Satire draws in broad strokes. It argues by caricature. But increasingly the social and political life of this country is nothing but broad strokes, nothing but caricature. From the semen stained dress of a few years back, to the malaprop-ridden man in the White House; to the senator who says the Internet is a series of tubes, to the game show that requires you to eat worms; to Paris Hilton to Nicole Richie to no bottled water on airplanes, real life has become ridiculous and outrageous to a degree that often makes parody superfluous. At the very least it makes parody more difficult while simultaneously giving moral cover to hacks who use parody as little more than an excuse to be mean and crude.

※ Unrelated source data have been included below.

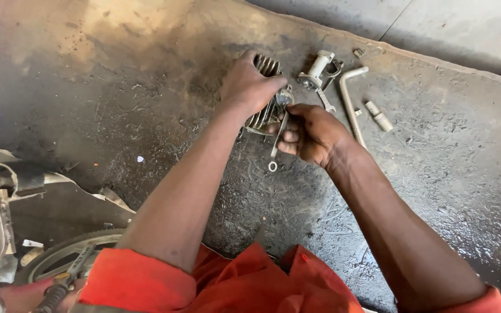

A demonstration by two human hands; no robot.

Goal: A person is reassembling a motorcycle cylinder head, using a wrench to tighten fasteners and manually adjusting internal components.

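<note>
A finned engine part (265, 107), near the far edge of the oily floor slab (117, 116), is pressed down by the left hand (249, 84) while a spanner (278, 142) is gripped in the right hand (311, 133); slippage on the greasy metal could be caused by a poorly seated spanner.
</note>
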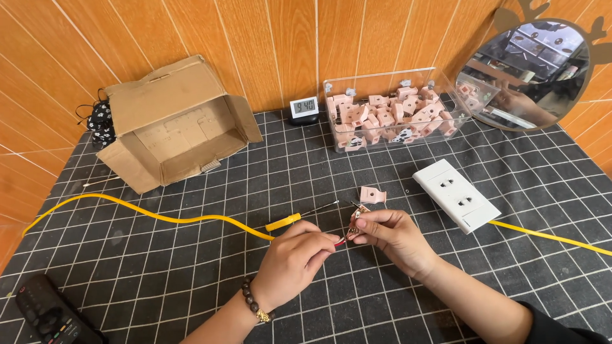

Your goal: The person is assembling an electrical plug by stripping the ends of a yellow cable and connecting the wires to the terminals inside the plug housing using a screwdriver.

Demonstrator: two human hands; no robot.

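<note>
My left hand (292, 258) pinches the end of a yellow cable (159, 216), where a short red wire (340, 241) sticks out toward my right hand. My right hand (392, 234) grips a small pink socket part (358, 218) with metal contacts, held against the red wire tip. A yellow-handled screwdriver (296, 218) lies on the mat just beyond my left hand. Another pink part (372, 195) rests on the mat above my right hand. A white double socket block (455, 194) lies to the right, with more yellow cable (551, 236) leading off right.
A clear plastic box (394, 111) of several pink parts stands at the back. An open cardboard box (175, 124) lies at back left, a small digital clock (303, 108) between them. A round mirror (529, 70) leans back right. A black remote (51, 315) sits bottom left on the gridded mat (191, 280).
</note>
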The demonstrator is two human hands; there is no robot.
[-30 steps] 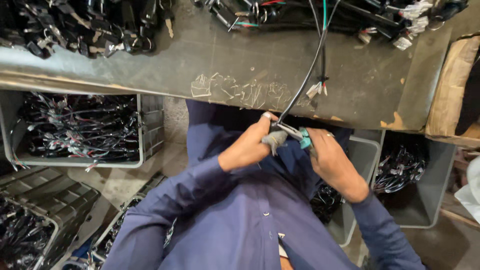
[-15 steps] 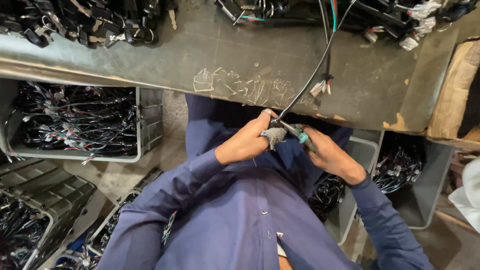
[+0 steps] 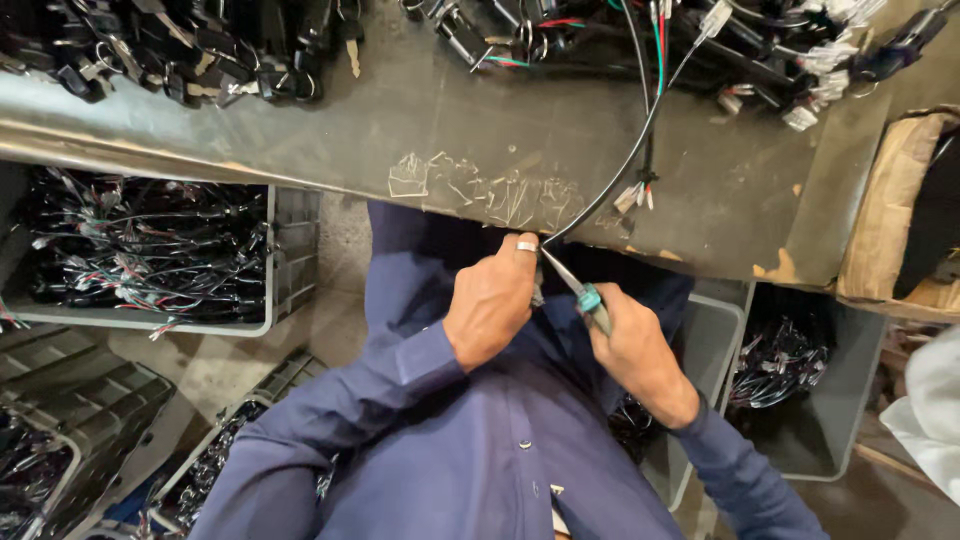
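Holding one black wire [image 3: 610,175] just below the table's near edge. Left hand [image 3: 492,300], fingers curled tight together round the wire's end, a ring on one finger. Right hand [image 3: 632,345], fingers clamped on a small tool with a teal handle [image 3: 582,293], its tip touching the wire right beside the left hand. Looks like partway through: tool set on the wire's end, cut or strip not plainly done, too small to tell. Plenty left, judging by the heaps of black wire bundles [image 3: 190,45] lying at the back of the table. Dark, worn metal table [image 3: 420,110] with scratchy marks near the edge. Grey bins [image 3: 290,250] full of more wires down on the floor, left and right. Torn cardboard box [image 3: 890,210] at the table's right end.
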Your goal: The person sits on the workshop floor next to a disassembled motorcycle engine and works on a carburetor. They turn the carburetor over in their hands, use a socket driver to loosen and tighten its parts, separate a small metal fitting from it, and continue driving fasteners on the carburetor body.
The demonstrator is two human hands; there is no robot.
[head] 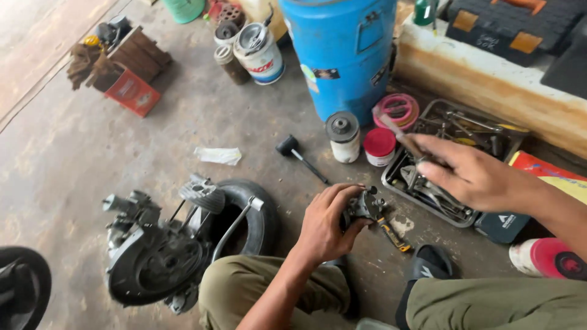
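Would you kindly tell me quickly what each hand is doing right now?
Left hand: closed around a small dark metal part.
Right hand: over the metal tool tray, fingers pinching a thin tool.

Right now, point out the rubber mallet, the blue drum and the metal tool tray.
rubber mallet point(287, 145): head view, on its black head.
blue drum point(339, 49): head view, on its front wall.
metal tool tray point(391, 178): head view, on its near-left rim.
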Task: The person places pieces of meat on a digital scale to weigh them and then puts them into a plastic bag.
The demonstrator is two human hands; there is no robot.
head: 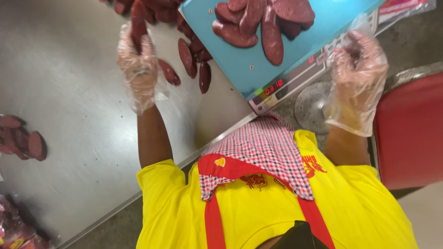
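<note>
Gripping a sausage slice (pixel 137 23) — left hand (pixel 137 69); right hand (pixel 359 69) curled, gloved.

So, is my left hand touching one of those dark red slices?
Touching. The head view shows the gloved left hand closed round one dark red slice.

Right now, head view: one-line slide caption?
Gloved left hand grips a dark red sausage slice over a steel table; gloved right hand beside blue scale tray.
</note>
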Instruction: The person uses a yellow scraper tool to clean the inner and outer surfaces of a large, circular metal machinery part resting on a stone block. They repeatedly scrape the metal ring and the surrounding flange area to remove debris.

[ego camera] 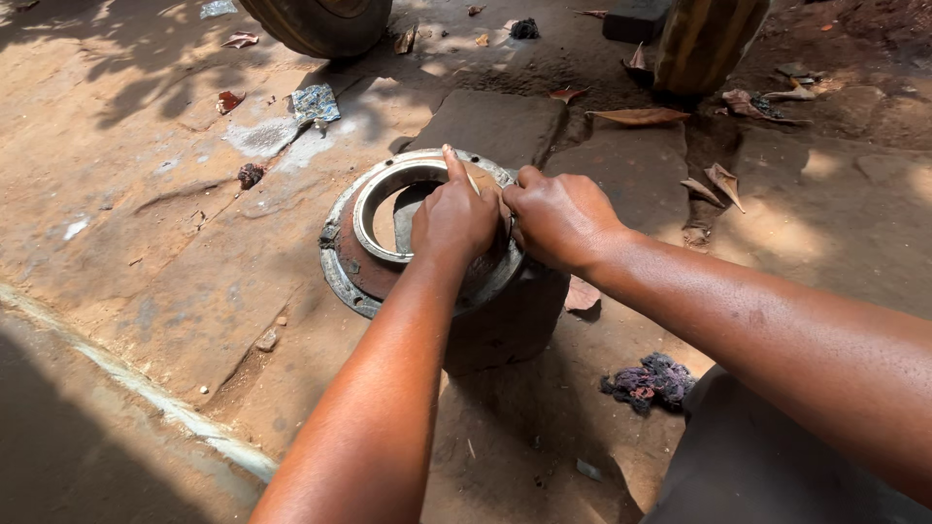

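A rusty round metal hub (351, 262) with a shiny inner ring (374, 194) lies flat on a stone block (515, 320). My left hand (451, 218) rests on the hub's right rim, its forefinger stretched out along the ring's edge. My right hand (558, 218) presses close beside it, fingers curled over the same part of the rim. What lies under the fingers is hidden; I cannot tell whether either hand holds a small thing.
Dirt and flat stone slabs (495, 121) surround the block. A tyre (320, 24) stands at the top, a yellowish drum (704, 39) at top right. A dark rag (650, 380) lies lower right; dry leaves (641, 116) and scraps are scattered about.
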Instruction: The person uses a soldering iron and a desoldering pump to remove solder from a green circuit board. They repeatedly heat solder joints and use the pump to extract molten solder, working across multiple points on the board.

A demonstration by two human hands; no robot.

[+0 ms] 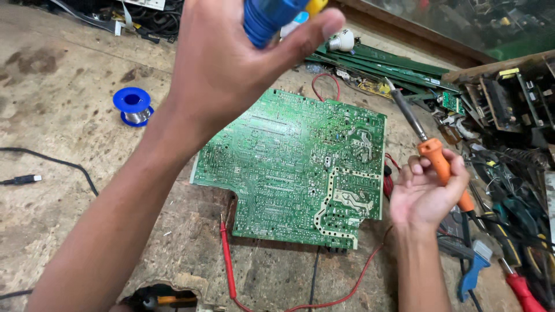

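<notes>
- Left hand [231, 63] raised close to the camera, fingers wrapped round a blue tube-shaped tool [269, 17] with a yellow end; lifted well clear of the bench, likely so its tip can be checked or reset.
- Right hand [425, 193] palm up, fingers curled round the orange grip of a soldering iron [425, 141]; the metal tip points up and away from the board, keeping the hot end off everything.
- Green circuit board [300, 167] lies flat, solder side up, between the two hands.
- Red probe lead [228, 266] rests at the board's near edge.
- Blue solder spool [133, 106] sits apart on the left.
</notes>
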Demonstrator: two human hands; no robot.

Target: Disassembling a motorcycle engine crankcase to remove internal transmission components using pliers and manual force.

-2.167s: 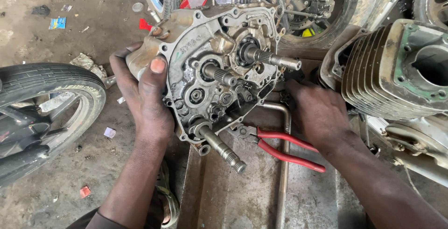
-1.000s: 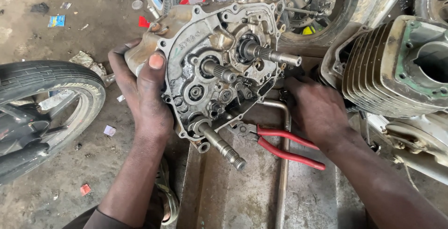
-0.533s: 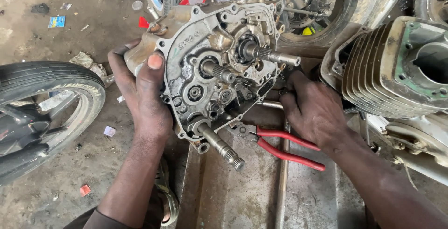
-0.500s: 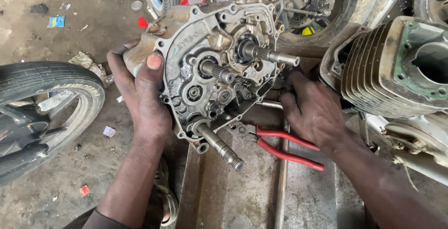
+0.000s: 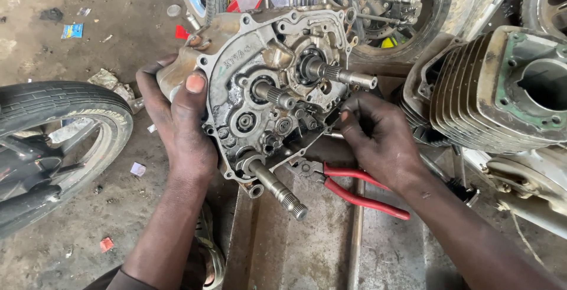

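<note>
Nearest you, a metal tray (image 5: 307, 254) runs away from your body, and red-handled pliers (image 5: 360, 189) lie across it, just under your right wrist and untouched. A splined shaft (image 5: 277, 186) juts from the bottom of the engine crankcase half (image 5: 271, 98), its long axis slanting down and right toward the tray.

Your left hand (image 5: 180, 119) clamps the crankcase by its left rim, thumb pressed on the open face, fingers wrapped behind and out of sight. The casing stands nearly upright, tipped toward you, held above the tray's far end.

Your right hand (image 5: 378, 139) is the nearer one to the gears: its fingers are pinched narrow at the casing's right edge, just below the upper shaft (image 5: 342, 76), which points right. Whether they hold some small part there you cannot tell; the fingertips hide it.

Farther right sits a finned cylinder block (image 5: 490, 89), cut off by the frame. A tyre (image 5: 53, 142) lies left, and a wheel (image 5: 384, 6) stands behind.
</note>
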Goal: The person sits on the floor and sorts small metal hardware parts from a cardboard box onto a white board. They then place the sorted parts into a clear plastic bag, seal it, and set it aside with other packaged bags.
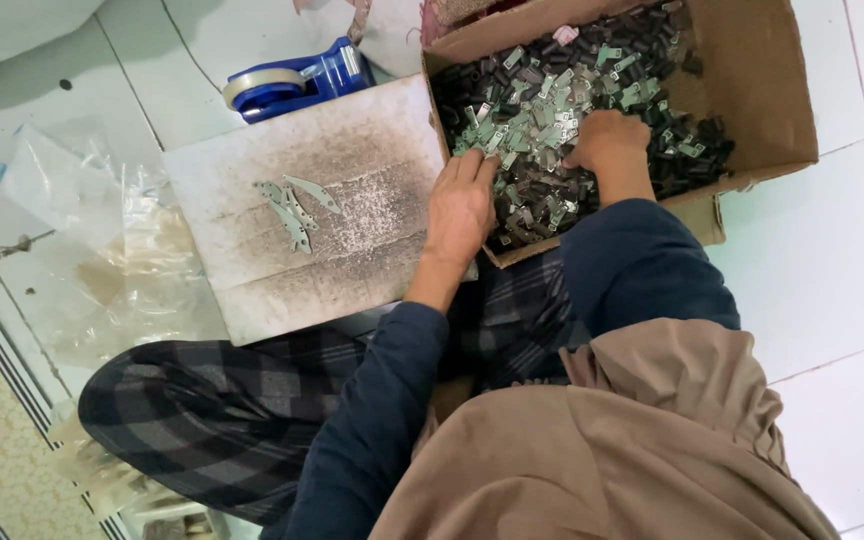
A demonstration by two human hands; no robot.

I think Pitts is exactly right. When your dominant culture has itself become a parody, where do you go from there?
In any event, as I was contemplating what I think is a sad state of affairs, I got an email entitled “When Insults Had Class.” I’m copying the email here in its entirety because it does reflect a time when wit, not vulgarity, earned applause and recognition:
“He has all the virtues I dislike and none of the vices I admire.” — Winston Churchill
“A modest little person, with much to be modest about.” — Winston Churchill
“I have never killed a man, but I have read many obituaries with great pleasure.” — Clarence Darrow
“He has never been known to use a word that might send a reader to the dictionary.” — William Faulkner (about Ernest Hemingway)
“Poor Faulkner. Does he really think big emotions come from big words?” — Ernest Hemingway (about William Faulkner)
“Thank you for sending me a copy of your book; I’ll waste no time reading it.” — Moses Hadas
“He can compress the most words into the smallest idea of any man I know.” — Abraham Lincoln
“I’ve had a perfectly wonderful evening. But this wasn’t it.” — Groucho Marx
“I didn’t attend the funeral, but I sent a nice letter saying I approved of it.” — Mark Twain
“He has no enemies, but is intensely disliked by his friends.” — Oscar Wilde
“I am enclosing two tickets to the first night of my new play, bring a friend… if you have one.” — George Bernard Shaw to Winston Churchill
“Cannot possibly attend first night, will attend second… if there is one.” — Winston Churchill, in reply
Can you think of any modern personality who has produced even one bon mot comparable to the above?